Эбралидзе и Керкадзе сидели, как загнанные волки, поджав хвосты.

Воспаленное, мутное, белесое небо нависало над землей. Бесцветные звезды мерцали слабо, через силу. Земля дышала жаром, толстый слой бесцветной пыли столбом стоял на дороге.

Луна скрылась за тучей.

Парторг возвращался из клуба. Уставший, голодный и раздраженный, он тяжело привалился к спинке кабины грузовика, пытаясь вздремнуть. От тряски и голода голова у него шла кругом. Стоило машине подпрыгнуть на ухабах, как Коча тут же открывал глаза — за грязным ветровым стеклом клубилась белесая пыль, освещенная слабым светом фар. Эта пыль, ухабы, нескончаемая тряска, угнетающее однообразие дороги казались ему продолжением его безрадостных дум. От разговора с Кириле Эбралидзе и Тенгизом Керкадзе в душе остался неприятный осадок, его преследовали их серо-зеленые холодные глаза, в ушах раздавались ехидный голосок и злорадное хихиканье. «Чего хотят такие люди, чего они добиваются?! Они постоянно сеют неверие и ненависть... Сердце их полно яда. Работают они только для себя, а на других им плевать. И взгляд у них бегающий, скользкий». Коча открыл глаза и неожиданно встретился с немигающими, злобно мерцающими глазами волка.

— Волки!

Услышал Коча громкий возглас шофера и пришел в себя.

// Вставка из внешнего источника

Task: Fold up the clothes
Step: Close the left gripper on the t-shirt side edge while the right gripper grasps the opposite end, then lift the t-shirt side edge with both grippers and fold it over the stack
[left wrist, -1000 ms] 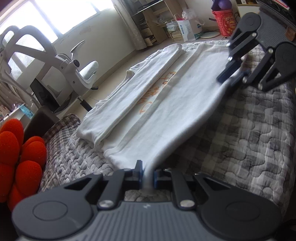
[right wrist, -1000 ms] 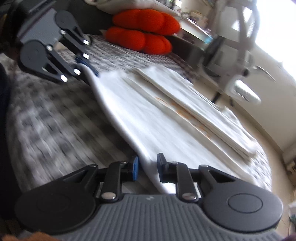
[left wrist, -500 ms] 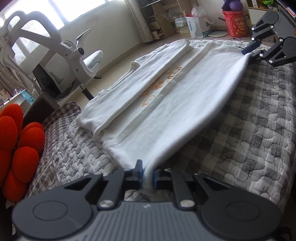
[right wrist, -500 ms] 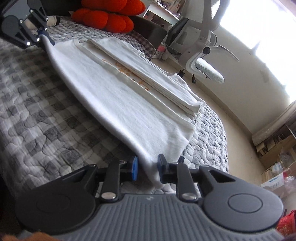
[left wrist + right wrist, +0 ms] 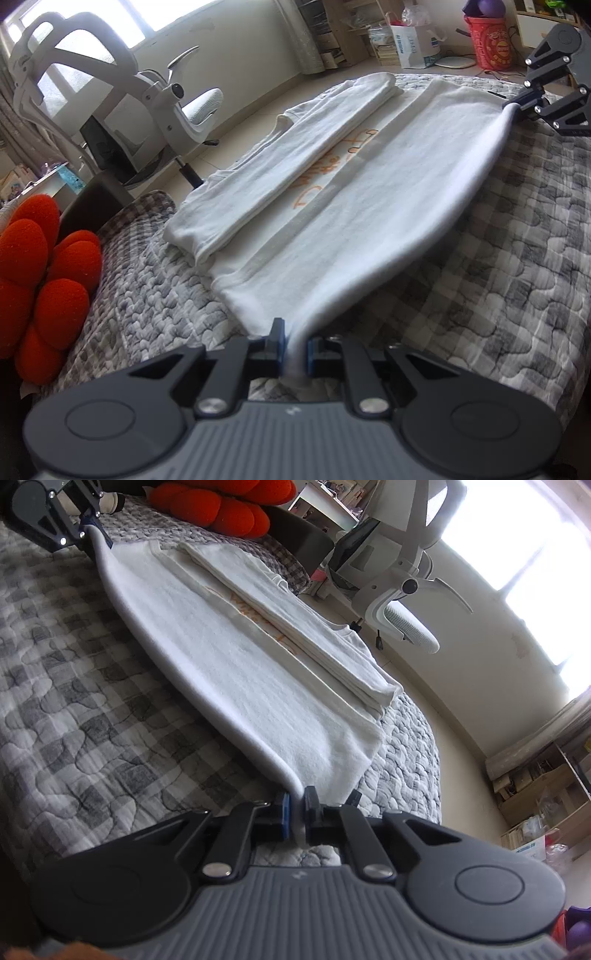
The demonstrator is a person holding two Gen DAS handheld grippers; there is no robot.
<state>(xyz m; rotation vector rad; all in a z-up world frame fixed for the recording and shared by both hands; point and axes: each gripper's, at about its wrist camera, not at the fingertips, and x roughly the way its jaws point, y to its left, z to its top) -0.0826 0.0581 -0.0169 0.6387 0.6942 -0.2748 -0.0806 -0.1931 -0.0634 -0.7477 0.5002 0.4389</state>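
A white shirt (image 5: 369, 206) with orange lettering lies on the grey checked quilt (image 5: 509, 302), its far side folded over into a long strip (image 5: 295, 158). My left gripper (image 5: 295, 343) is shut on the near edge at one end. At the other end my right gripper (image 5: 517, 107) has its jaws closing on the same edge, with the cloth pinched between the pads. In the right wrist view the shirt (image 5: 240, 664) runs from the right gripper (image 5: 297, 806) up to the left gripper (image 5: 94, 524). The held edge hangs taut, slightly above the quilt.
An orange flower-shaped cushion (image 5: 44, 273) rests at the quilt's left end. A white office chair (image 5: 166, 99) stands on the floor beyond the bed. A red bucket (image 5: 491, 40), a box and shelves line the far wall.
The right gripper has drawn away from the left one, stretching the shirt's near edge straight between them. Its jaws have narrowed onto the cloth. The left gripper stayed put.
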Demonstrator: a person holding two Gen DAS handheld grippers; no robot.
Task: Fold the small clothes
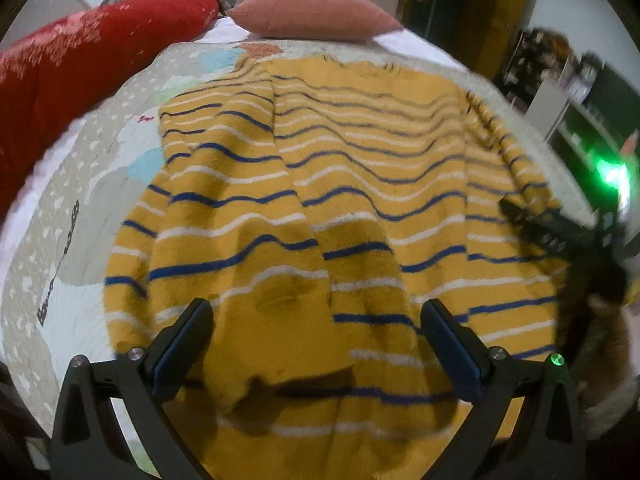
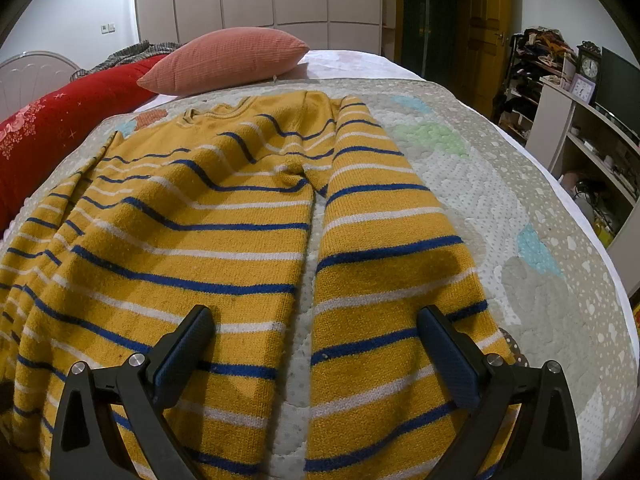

На дороге стояли волки. Свет фар выхватил из темноты их острые морды, оскаленные клыки и сверкающие глаза. Они стояли задрав морды и казались совершенно равнодушными к свету и грохоту грузовика. Сколько раз шарахались с дороги волки и шакалы, смертельно напуганные надвигающимся на них чудищем с горящими глазищами. Но эти волки стояли вызывающе посреди дороги и вовсе не собирались уступить ее приближающемуся грузовику.

— Волки, — повторил Коча Коршия, и снова перед ним возникли серо-зеленые глаза Кириле и Тенгиза.

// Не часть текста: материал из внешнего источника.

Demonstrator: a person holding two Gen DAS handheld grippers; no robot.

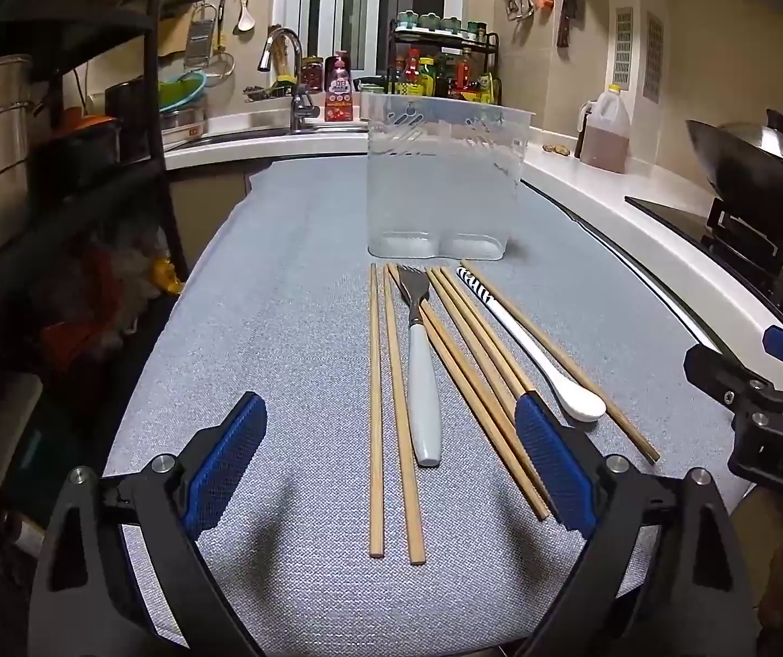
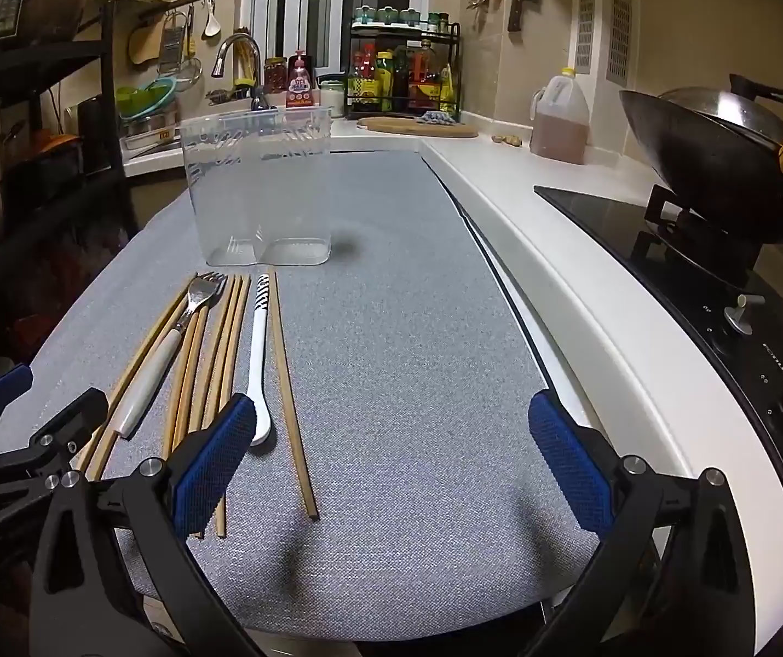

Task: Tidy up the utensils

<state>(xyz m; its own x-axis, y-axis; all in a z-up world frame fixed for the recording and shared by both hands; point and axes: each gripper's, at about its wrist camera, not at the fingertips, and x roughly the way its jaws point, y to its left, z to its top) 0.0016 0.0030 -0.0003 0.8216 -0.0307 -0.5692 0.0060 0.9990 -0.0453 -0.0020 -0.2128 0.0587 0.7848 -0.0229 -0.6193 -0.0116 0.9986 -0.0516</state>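
Left wrist: left tongs [image 1: 391, 471] wide open, empty, over chopsticks [image 1: 375, 410] and fork [image 1: 424, 383] lying before empty holder [image 1: 443, 180]; right wrist: right tongs [image 2: 391, 465] wide open, empty, beside spoon [image 2: 257, 361] — nothing sorted yet, first pick pending.

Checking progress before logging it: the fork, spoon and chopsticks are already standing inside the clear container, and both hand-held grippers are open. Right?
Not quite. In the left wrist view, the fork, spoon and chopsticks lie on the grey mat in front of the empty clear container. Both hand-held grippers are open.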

— Смотрите, да они совсем нас не боятся! — изумленно крикнул шофер.

— Не сворачивай, поезжай прямо на них, — приказал Коча и, готовясь к столкновению, впился руками в сиденье.

Раздался ужасающий скрежет, затем резкий удар тряхнул машину, и тоскливый, леденящий душу вой повис над дорогой. Два волка, отлетев далеко вперед, упали на дорогу, и колеса грузовика вдавили их в пыль. Столкновение было настолько сильным, что фары разлетелись вдребезги. Машина осторожно прокладывала себе путь в тусклом мерцании звезд.

К Лонгинозу Ломджария так пристало прозвище «Скорая помощь», что иначе его уже никто и не звал. Снабженец явно гордился этим. Он с одинаковым рвением делал все, что его касалось и что никак не входило в его прямые обязанности. Он поспевал повсюду: на прокладку каналов, на корчевку леса, на строительство дорог и мостов, в магазины, на склады, на заводы, в управление, в райком, и кто знает, где только не носился его крылатый «конек».

Он, как никто другой, мог подбодрить и поддержать, доставить все необходимое, чтобы работающие могли спокойно заниматься своим делом, не растрачивая силы по мелочам. Любое дело спорилось в его руках, и это заставляло людей подтягиваться, побуждало работать лучше и больше.